Which lines run from the one containing "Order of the" to the end of the material below? Retype exactly those, both ends included, and nothing else.

Start of Stored data

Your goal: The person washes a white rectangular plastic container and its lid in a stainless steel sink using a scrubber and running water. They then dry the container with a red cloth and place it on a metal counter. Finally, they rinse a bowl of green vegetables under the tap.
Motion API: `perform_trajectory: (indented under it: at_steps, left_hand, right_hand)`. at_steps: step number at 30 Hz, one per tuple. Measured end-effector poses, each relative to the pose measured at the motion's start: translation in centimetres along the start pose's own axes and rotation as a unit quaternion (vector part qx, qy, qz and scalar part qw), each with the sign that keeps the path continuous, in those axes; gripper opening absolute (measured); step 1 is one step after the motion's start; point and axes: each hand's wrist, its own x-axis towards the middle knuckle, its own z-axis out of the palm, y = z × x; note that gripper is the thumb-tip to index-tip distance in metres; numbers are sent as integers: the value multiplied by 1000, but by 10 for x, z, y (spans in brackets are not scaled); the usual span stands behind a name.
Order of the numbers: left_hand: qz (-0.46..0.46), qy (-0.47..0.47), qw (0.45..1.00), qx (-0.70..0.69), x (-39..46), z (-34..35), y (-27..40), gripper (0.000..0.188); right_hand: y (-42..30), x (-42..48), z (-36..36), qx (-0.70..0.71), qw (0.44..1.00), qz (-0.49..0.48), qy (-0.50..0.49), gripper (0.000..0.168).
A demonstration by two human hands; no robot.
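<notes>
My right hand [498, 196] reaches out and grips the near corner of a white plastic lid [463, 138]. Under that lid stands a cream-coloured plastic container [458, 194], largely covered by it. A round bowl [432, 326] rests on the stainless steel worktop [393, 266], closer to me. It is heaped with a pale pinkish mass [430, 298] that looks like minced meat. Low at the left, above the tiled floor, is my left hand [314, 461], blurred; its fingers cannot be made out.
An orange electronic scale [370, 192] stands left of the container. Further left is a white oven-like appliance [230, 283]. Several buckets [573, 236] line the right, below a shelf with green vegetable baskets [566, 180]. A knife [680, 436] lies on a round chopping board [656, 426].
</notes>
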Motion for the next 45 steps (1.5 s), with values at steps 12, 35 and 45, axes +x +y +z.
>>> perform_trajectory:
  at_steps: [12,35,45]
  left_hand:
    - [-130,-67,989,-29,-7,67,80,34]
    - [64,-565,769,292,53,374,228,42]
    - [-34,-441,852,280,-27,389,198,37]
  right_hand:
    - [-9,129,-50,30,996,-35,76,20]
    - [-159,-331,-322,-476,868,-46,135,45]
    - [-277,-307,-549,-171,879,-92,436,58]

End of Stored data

» Exercise result
Order of the numbers: left_hand: qz (-0.46..0.46), qy (-0.47..0.47), qw (0.45..1.00), qx (-0.70..0.69), x (-39..46), z (-34..35), y (-27..40), gripper (0.000..0.188); right_hand: y (-42..30), x (-42..48), z (-36..36), qx (-0.70..0.71), qw (0.44..1.00), qz (-0.49..0.48), qy (-0.50..0.49), gripper (0.000..0.168).
A demonstration by two human hands; no robot.
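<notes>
My right hand [498, 196] reaches out and grips the near corner of a white plastic lid [463, 138]. Under that lid stands a cream-coloured plastic container [458, 194], largely covered by it. A round bowl [432, 326] rests on the stainless steel worktop [393, 266], closer to me. It is heaped with a pale pinkish mass [430, 298] that looks like minced meat. Low at the left, above the tiled floor, is my left hand [314, 461], blurred; its fingers cannot be made out.
An orange electronic scale [370, 192] stands left of the container. Further left is a white oven-like appliance [230, 283]. Several buckets [573, 236] line the right, below a shelf with green vegetable baskets [566, 180]. A knife [680, 436] lies on a round chopping board [656, 426].
</notes>
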Motion for the next 45 steps (1.5 s), with values at steps 12, 35 and 45, axes +x +y +z.
>>> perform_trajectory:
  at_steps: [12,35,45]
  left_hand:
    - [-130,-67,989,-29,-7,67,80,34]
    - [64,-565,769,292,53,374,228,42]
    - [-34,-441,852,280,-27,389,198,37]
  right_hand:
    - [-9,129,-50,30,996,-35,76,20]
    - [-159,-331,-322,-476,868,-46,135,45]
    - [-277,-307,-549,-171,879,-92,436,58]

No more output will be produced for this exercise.